I know I promised to talk more about emulation, about chess and operating systems, but I have to get something off of my chest first. This is not going to be one of my would-be grand and elongated epics trying to cover far too much in far too many words. Instead, I shall focus on one very small, very self contained thing: the order of #include directives in C++ source code1
If you know me or happen to have read my about page or the beautifully self-centered explanation of why this blog exists, you might know that I tend to think what is great for me is also beneficial for others. As such, I
force strongly encourage my friends to regularly engage in recreational programming. A few days ago, one particularly ambitious victim student of mine asked for assistance in tracking down a bug. Upon perusing the file sent to me, I was treated to this gem of questionable beauty:
The real code was alright and the bug source located easily enough, but this minor abomination painfully reminded me of an irksome issue too rarely addressed.

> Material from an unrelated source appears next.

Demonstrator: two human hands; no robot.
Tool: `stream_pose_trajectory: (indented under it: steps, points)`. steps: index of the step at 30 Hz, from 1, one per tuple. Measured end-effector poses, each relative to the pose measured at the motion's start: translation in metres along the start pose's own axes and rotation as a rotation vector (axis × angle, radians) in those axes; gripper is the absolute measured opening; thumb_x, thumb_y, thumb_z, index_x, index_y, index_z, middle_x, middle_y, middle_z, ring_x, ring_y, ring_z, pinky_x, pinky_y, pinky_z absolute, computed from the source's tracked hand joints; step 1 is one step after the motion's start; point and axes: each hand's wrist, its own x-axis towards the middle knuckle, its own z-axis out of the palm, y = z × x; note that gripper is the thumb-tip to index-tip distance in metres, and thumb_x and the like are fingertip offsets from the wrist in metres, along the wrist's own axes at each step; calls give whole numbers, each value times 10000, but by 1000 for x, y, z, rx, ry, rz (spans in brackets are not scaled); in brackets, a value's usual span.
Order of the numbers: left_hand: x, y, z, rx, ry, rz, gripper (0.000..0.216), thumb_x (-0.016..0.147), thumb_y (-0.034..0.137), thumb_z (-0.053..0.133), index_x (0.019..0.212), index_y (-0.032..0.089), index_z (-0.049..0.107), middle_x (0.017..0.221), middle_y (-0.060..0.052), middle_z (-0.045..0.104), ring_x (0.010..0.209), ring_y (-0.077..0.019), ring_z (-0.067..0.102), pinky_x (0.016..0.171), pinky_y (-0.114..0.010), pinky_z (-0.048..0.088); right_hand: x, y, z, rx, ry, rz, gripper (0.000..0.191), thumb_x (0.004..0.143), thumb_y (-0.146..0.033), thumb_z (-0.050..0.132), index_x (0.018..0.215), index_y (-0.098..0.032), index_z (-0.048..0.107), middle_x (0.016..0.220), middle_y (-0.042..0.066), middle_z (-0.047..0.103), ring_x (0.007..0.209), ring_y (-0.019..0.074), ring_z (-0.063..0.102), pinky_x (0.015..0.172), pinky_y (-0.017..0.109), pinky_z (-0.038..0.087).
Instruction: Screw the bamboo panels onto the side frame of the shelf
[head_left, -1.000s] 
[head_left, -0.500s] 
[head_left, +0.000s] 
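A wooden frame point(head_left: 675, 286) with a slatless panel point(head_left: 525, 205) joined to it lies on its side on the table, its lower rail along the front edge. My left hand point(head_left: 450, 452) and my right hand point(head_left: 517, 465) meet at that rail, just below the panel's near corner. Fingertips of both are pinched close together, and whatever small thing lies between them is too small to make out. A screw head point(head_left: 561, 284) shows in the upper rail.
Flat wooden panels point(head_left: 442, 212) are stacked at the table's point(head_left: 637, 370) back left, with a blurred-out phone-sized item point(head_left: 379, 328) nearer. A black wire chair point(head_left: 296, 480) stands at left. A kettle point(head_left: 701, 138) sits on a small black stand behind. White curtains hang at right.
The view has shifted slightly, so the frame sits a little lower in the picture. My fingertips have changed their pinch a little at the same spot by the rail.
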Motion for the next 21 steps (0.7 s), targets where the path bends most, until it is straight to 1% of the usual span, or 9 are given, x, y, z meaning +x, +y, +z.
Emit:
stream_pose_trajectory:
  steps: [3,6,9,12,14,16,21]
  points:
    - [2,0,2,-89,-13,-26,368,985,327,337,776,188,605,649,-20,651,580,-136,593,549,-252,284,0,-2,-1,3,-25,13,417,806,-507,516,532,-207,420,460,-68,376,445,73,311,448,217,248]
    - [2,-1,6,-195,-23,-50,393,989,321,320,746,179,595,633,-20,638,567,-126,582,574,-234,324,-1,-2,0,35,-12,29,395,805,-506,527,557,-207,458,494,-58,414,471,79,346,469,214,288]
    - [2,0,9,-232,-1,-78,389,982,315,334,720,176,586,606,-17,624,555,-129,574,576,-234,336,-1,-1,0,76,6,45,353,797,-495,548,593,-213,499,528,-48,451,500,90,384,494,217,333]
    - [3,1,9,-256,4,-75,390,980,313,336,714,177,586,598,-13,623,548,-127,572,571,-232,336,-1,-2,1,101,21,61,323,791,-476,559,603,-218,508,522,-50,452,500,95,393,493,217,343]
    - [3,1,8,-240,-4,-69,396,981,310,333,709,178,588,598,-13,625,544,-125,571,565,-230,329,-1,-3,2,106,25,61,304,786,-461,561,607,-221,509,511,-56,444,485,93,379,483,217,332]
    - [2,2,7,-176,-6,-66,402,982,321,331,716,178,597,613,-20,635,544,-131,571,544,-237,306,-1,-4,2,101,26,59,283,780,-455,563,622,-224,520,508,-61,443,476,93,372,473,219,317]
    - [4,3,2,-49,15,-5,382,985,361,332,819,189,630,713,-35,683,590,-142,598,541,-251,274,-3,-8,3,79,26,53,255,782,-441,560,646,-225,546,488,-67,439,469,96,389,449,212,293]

It is not an isolated incident either, but rather somewhat of a pet peeve of mine I am confronted with quite frequently. Here is an excerpt of some code I had to work on as part of my last project as a TA at university:
Having read this far2, you might be wondering, what it is I am so agitated about? Where and what exactly is my problem? Is there a bug in this simple list of includes? Can there be?
Well, the fact that you are even considering the option kind of makes my point for me. Nonetheless, the answer is no. There is no clear “bug” here. Both examples compiled fine and showed no problems directly related to the fragments shown. What I am so concerned about is largely stylistic, cosmetic even. It is not about correctness. Not immediately so.
In case I wasn’t exactly clear about it, allow me to spell it out explicitly. I am thoroughly annoyed by the lack of any discernible structure. The order the directives appear in is a jumbled mess so incoherent to leave any viewer confused as to what is actually used by the code and at a complete loss when trying to determine if a required header for potentially new additions is already included. The authors themselves fell prey to that already: My friend included unistd.h twice, whilst the university code contains a duplicate directive for chrono and conflicting variations of math.h and cmath.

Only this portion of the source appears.